Le mardi 22 avril 1794, les armées vendéennes reconstituées autour des chefs encore vivants, Charette, Stofflet, Sapinaud et Marigny, se réunissent dans les ruines du château de la Boulaye, entre Treize-Vents et Mallièvre (85). Incapables de désigner un généralissime qui les commanderait tous, les généraux préfèrent s'unir par un serment d'assistance mutuelle.

La Boulaye MonbailLe château de la Boulaye dessiné au milieu du XIXe siècle par E. de Monbail.
Madame de La Rochejaquelein y séjourna en 1793.
 

Bertrand Poirier de Beauvais évoque cet épisode dans ses Mémoires (pp. 286-287) :

« La rencontre eut lieu au château de la Boulaye, à une lieue et demie de Châtillon (Mauléon). Fleuriot accompagnait Stofflet et vit pour la première fois, depuis qu'il était revenu de la rive droite de la Loire, son neveu Charette. Toutes les armées royalistes de la Vendée étaient donc réunies, chacun paraissait croire que ce qui s'était passé jusqu'alors serait oublié, et que les chefs ne se sépareraient pas sans avoir aplani toutes les difficultés…

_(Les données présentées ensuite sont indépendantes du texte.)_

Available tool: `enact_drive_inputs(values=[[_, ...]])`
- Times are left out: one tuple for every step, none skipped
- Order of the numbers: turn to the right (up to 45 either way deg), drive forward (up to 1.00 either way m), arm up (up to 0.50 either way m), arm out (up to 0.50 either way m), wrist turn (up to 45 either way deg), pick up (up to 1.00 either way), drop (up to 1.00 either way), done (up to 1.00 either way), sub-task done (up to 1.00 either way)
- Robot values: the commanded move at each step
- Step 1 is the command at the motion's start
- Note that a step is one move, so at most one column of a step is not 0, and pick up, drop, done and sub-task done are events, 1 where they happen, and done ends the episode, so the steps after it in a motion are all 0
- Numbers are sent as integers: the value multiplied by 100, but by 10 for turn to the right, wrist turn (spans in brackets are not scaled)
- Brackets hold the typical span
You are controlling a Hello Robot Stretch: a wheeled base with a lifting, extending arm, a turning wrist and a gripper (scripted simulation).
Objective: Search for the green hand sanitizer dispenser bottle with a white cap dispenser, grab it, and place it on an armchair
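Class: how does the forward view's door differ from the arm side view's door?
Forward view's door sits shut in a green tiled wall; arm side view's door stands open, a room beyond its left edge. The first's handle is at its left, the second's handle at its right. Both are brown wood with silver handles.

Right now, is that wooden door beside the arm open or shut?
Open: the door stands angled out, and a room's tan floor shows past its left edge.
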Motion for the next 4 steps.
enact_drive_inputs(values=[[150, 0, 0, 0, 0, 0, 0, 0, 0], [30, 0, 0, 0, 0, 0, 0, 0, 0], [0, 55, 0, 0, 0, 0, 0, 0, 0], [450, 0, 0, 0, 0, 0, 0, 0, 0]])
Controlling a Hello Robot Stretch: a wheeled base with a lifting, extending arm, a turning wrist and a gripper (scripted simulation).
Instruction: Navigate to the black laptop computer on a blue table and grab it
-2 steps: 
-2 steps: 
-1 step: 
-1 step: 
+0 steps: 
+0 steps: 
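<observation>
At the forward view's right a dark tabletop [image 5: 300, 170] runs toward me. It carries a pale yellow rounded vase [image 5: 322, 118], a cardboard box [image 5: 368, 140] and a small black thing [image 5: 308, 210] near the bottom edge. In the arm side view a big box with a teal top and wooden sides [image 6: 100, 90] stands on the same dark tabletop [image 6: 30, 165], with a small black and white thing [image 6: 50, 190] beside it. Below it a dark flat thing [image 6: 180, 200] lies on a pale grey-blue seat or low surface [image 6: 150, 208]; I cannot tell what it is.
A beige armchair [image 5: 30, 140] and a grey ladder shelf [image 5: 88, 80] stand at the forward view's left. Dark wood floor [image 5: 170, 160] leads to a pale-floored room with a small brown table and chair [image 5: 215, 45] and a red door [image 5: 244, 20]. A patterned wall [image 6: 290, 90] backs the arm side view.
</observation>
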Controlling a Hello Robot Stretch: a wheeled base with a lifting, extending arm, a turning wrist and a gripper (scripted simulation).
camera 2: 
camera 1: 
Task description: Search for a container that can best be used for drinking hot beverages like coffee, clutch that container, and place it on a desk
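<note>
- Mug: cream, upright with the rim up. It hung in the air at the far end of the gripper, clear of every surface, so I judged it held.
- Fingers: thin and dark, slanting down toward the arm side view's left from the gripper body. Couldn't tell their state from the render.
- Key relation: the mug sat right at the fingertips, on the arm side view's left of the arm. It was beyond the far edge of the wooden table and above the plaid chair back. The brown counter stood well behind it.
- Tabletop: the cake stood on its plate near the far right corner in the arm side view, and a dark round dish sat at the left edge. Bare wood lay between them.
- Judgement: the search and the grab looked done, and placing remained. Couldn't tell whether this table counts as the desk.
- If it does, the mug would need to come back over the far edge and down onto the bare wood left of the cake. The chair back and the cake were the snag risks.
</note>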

« Ce n'était pas assez encore ; on voulut qu'un serment solennel vînt cimenter la foi que l'on s'était engagée les uns aux autres. C'est au milieu des ruines incendiées de la chapelle du château de la Boulaye que ce serment se fit, plusieurs de nous tirant leur sabre haut, comme pour prendre à témoin le reste des voûtes de ce lieu sacré.

« Dans ce moment, il fut juré : de n'avoir qu'une âme, qu'une volonté, de ne rien faire dans aucune armée, sans préalablement avertir les autres armées, qui donneraient leur opinion, et dans ce cas le résultat du vœu général serait ce qu'on suivrait ; que celui qui se conduirait d'une manière contraire, quel que fût son grade, fût-il général en chef, on sévirait contre lui, et qu'il encourrait la peine de mort, punition à laquelle on se soumettait.

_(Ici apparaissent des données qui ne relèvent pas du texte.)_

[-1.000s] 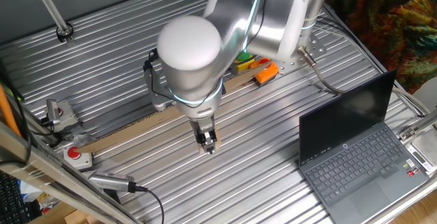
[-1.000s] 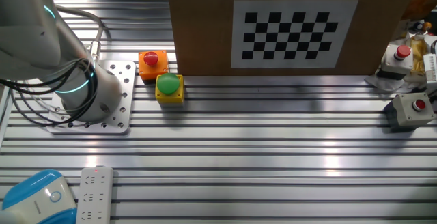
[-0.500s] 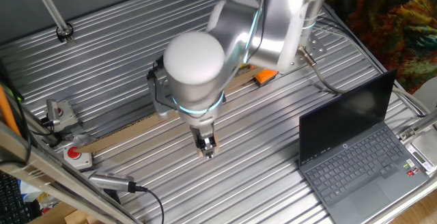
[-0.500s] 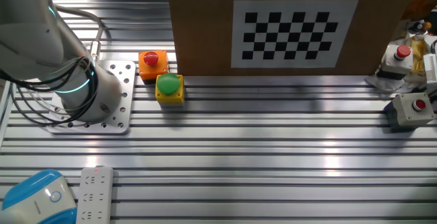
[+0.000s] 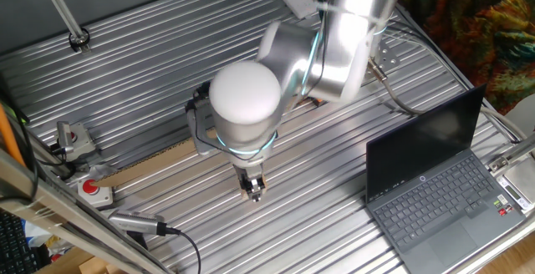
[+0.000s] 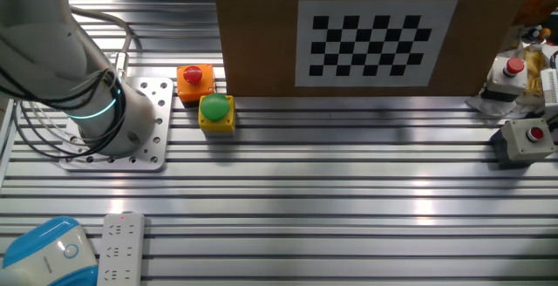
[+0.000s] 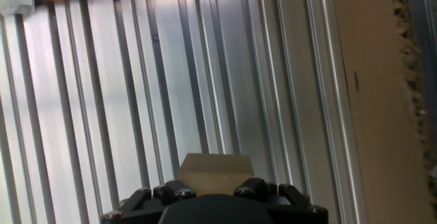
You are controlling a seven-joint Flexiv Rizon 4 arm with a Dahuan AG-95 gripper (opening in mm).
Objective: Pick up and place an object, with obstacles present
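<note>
My gripper [image 5: 252,187] points down over the ribbed metal table [image 5: 334,224], a little in front of the long tan strip [image 5: 155,164]. It is shut on the small tan-brown block [image 7: 213,172], which shows between the black jaws in the hand view. The block hangs just above the table slats. The strip runs along the right side of the hand view [image 7: 372,101], apart from the block. In the other fixed view the strip shows as an upright cardboard panel with a checkerboard [image 6: 375,37], and the gripper and the block are hidden from that view.
An open laptop [image 5: 435,190] sits at the right. A red button box [image 5: 94,190] and a cable plug [image 5: 138,223] lie at the front left. A yellow box with a green button [image 6: 216,112] and an orange box [image 6: 194,78] stand by the panel's end, near the arm's base [image 6: 105,120].
The arm has swung a little to the right and forward. The gripper, still holding the block, has moved slightly away from the strip toward the table's front.
</note>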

« J'étais présent à ce serment, je l'ai vu faire et je l'ai fait moi-même. »

La première décision de ce pacte est d'aller débarrasser le territoire de Stofflet des colonnes républicaines qui y sévissent. Les armées vendéennes passent la nuit à Mallièvre, un bourg tout proche sur les bords de Sèvre. Le lendemain, elle prennent le chemin de l'Anjou, passent par Trémentines, avant de bivouaquer pour la nuit à Chemillé. Elles attaqueront les Bleus le jeudi 24 avril près de Chaudron-en-Mauges. Mais Marigny manquera à l'appel. Cette entorse au serment de la Boulaye aura des conséquences funestes pour lui.

La BoulayeLe château de la Boulaye de nos jours.
La mansarde ouvragée (visible sur le dessin, en haut à gauche) a disparu de la tour ronde. Elle aurait été démontée pour être transformée en cheminée.